There are multiple short-term and long-term benefits to choosing open-source LLMs instead of proprietary LLMs. Below, you can find a list of the most compelling reasons:
Enhanced data security and privacy
One of the biggest concerns of using proprietary LLMs is the risk of data leaks or unauthorized access to sensitive data by the LLM provider. Indeed, there have already been several controversies regarding the alleged use of personal and confidential data for training purposes. By using open-source LLM, companies will be solely responsible for the protection of personal data, as they will keep full control of it.
Cost savings and reduced vendor dependency
Most proprietary LLMs require a license to use them. In the long term, this can be an important expense that some companies, especially SME ones, may not be able to afford. This is not the case with open-source LLMs, as they are normally free to use. However, it’s important to note that running LLMs requires considerable resources, even only for inference, which means that you will normally have to pay for the use of cloud services or powerful infrastructure.
Code transparency and language model customization
Companies that opt for open-source LLMs will have access to the workings of LLMs, including their source code, architecture, training data, and mechanism for training and inference. This transparency is the first step for scrutiny but also for customization. Since open-source LLMs are accessible to everyone, including their source code, companies using them can customize them for their particular use cases.

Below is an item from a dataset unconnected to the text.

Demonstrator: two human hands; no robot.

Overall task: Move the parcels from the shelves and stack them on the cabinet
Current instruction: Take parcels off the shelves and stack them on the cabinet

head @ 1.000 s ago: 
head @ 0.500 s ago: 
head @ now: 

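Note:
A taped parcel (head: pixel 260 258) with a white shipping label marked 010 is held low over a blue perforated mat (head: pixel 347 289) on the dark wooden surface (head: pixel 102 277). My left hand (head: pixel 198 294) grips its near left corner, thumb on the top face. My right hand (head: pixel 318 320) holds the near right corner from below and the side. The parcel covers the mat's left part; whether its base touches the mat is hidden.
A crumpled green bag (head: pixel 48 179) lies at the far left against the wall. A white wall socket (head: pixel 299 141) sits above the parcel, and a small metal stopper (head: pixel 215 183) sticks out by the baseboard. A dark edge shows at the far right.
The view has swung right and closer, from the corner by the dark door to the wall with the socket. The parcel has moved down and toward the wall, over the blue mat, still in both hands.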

Active community support and fostering innovation
The open-source movement promises to democratize the use and access of LLM and generative AI technologies. Allowing developers to inspect the inner workings of LLMs is key for the future development of this technology. By lowering entry barriers to coders around the world, open-source LLMs can foster innovation and improve the models by reducing biases and increasing accuracy and overall performance.
When choosing the best open-source language model (LLM), there are several factors to consider, including the model's performance, adaptability, and compatibility with your specific needs. It's important to note that the open-source LLM landscape is rapidly evolving, and new models and versions may be released. Stay updated with the latest research and developments to make an informed choice based on the most recent information available.